The official confirmed that Trump is expected to announce he will drop the legal battle to include the question on the national survey and instead direct the Commerce Department to obtain answers on citizenship through other means, but it was not clear how that would occur or how it would be funded.

The U.S. Census Bureau is part of the Commerce Department. The U.S. Constitution specifically assigns the job of overseeing the census to Congress, which complicated adding the question to the decennial survey via a presidential order.

Critics of the Trump administration’s effort say that asking about citizenship in the census discriminates against racial minorities and is aimed at giving Republicans an unfair advantage in elections. Trump and his supporters say it makes sense to know how many non-citizens are living in the country.

Republican Trump has made hardline policies on immigration a feature of his presidency and his campaign for re-election in 2020. The more than 20 Democrats vying for their party’s nomination to run against Trump question his immigration policies.

White House spokesman Hogan Gidley said Trump would do everything within his legal authority to determine and make public who is in the United States legally and who is not.

“It should come as no surprise … that the president wants to know who’s in this country legally and lawfully and who isn’t. And he’s going to do everything within his legal authority to make sure that that information is known, because the American people have a right to know,” he told reporters.

Courts had halted Trump’s attempts to add the question because of challenges from some U.S. states and civil rights groups. The U.S. Supreme Court blocked Trump’s citizenship question on June 27, faulting the administration’s rationale as “contrived.”

Trump’s decision to drop plans for an executive order was first reported by ABC News.

Opponents of the proposed census citizenship question have vowed to challenge Trump’s new action in court.

“The Supreme Court has spoken. The Trump administration’s effort to add a citizenship question to the 2020 census is unlawful. If President Trump takes executive action, we will take legal action,” the American Civil Liberties Union said in a statement.

The census is used to determine how many seats each state gets in the House of Representatives and affects how billions of dollars in federal funds are doled out.

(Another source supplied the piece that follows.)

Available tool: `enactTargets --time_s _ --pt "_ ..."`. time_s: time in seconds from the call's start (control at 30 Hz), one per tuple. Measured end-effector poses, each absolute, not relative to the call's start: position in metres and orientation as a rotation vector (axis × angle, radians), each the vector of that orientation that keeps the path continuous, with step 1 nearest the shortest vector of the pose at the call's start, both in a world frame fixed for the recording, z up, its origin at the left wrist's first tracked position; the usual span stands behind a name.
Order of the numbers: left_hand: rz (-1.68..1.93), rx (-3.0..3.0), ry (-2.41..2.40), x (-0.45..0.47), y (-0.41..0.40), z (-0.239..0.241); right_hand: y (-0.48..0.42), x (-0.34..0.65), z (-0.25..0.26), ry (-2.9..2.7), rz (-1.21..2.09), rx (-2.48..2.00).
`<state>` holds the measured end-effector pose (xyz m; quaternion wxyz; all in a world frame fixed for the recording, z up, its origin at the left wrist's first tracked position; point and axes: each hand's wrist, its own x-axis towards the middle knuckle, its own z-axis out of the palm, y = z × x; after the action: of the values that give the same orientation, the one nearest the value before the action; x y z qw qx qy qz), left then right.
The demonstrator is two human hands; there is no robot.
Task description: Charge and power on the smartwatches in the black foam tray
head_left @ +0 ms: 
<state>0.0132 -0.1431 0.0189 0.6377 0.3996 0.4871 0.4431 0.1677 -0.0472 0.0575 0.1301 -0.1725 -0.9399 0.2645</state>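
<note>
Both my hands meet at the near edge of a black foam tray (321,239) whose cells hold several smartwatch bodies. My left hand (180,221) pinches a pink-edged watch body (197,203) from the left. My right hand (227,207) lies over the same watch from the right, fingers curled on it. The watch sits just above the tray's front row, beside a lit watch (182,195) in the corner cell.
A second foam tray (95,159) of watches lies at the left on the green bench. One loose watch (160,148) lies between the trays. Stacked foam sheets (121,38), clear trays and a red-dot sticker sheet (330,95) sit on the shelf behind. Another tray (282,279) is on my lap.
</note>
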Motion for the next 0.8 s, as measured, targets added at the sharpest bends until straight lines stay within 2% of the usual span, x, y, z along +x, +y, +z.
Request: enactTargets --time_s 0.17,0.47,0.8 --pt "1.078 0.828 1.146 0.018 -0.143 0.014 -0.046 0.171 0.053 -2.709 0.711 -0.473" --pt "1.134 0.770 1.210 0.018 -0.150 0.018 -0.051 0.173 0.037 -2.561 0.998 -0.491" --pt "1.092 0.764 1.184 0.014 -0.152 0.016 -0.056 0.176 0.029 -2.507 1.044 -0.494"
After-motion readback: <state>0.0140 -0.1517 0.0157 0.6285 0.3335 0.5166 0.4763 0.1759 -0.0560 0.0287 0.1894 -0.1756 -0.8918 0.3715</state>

The legal battle has also extended to how the Department of Justice has handled the case. The department, led by U.S. Attorney General William Barr, a Trump appointee, sought to shake up its legal team by replacing the lawyers involved with handling litigation on the census.

On Wednesday, a second federal judge rejected the department’s efforts, saying it had to offer detailed reasoning for the change.

Democratic Representative Elijah Cummings, chairman of the House of Representatives’ Committee on Oversight and Reform, said the House would vote on July 16 to hold Barr and Commerce Secretary Wilbur Ross in criminal contempt of Congress for failing to comply with subpoenas seeking information about the administration’s attempts to add the census question.